O candidato a deputado federal Pedro Henry (PP) classificou como injusta a decisão do Tribunal Regional Eleitoral desta terça (20) que o tornou inelegível. Além disso, o parlamentar sustenta ser vítima de perseguição por parte do ex-procurador da República e candidato ao Senado Pedro Taques (PDT), que supostamente teria anunciado o resultado da decisão do TRE, antes mesmo do julgamento. Henry, inclusive, ter provas e testemunhas de que, em reunião com membros do PDT, Taques garantiu que o progressista perderia o embate jurídico. “Quero saber como ele teve acesso a essa informação privilegiada”, alfineta.
A briga entre os dois é antiga, mas o clima azedou de vez após a Polícia Federal deflagar a Operação Jurupari. Na época Henry afirmou que Taques, o juiz federal Julier Sebastião da Silva e o procurador da República Mário Lúcio Avelar faziam parte de uma quadrilha de psicopatas – veja mais aqui. Desta vez, o progressista também tenta vincular Taques a sua condenação de inelegibilidade por três anos, que caiu como um balde de água fria em sua candidatura ao quarto mandato na Câmara Federal.

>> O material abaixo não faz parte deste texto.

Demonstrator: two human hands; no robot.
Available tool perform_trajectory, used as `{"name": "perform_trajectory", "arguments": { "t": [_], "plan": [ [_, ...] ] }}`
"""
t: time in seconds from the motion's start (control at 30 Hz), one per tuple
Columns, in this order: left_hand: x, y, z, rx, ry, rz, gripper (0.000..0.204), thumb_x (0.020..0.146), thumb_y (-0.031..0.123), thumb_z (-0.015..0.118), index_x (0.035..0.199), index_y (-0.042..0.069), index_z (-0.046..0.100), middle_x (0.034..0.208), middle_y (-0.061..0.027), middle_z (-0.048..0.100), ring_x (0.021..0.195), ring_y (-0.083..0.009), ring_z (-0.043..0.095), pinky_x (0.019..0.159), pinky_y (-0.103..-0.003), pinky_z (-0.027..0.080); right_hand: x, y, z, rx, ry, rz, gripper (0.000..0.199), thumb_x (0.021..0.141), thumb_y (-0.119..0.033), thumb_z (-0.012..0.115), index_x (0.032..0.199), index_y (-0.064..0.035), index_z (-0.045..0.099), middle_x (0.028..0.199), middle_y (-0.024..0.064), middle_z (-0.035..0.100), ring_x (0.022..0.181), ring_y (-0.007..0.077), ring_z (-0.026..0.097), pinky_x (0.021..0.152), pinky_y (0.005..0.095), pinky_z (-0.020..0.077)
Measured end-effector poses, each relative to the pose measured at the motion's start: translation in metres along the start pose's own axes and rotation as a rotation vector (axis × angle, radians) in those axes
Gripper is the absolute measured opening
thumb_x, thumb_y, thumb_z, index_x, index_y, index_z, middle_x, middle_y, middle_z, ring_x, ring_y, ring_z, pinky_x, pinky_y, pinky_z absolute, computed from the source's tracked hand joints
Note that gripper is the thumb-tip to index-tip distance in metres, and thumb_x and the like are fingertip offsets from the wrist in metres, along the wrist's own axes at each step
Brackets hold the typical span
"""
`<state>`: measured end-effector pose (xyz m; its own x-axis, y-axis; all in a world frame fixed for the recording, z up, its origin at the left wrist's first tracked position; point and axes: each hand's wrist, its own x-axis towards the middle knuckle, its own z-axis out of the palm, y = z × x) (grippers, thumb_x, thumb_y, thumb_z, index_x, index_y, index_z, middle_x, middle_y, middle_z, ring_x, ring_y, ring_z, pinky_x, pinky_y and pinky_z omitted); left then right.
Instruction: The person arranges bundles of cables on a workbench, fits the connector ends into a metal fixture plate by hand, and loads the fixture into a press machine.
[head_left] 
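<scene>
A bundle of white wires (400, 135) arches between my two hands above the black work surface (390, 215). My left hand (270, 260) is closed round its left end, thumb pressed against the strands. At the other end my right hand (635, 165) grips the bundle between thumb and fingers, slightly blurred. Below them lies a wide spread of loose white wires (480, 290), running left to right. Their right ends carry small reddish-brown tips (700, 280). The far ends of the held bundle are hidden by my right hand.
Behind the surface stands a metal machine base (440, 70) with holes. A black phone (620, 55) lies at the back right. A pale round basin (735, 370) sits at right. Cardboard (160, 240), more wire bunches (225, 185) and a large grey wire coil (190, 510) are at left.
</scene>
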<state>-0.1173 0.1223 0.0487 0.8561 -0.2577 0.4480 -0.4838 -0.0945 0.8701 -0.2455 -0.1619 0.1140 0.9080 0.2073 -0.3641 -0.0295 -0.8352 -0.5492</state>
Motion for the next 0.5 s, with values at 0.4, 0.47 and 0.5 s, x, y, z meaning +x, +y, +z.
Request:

Além de alfinetar Taques, o progressista sustenta que não disse nada demais na entrevista concedida ao um programa da TV Descalvados, afiliada do SBT em Cáceres, que originou a denúncia e condenação. “Limitei-me a emitir declarações sobre a saúde, na condição de médico e deputado federal. Não pedi votos a ninguém”, alega Henry.
Para Henry, houve interpretação política no TRE. “Não concordo e, por isso, vou recorrer. Sou candidato e vamos obter uma grande vitória nas urnas”, reagiu o progressista, que além de reverter a decisão ainda pode ter a situação política ainda mais insustentável caso o TRE julgue procedente os três pedidos de impugnação de sua candidatura impetrados contra ele no Tribunal.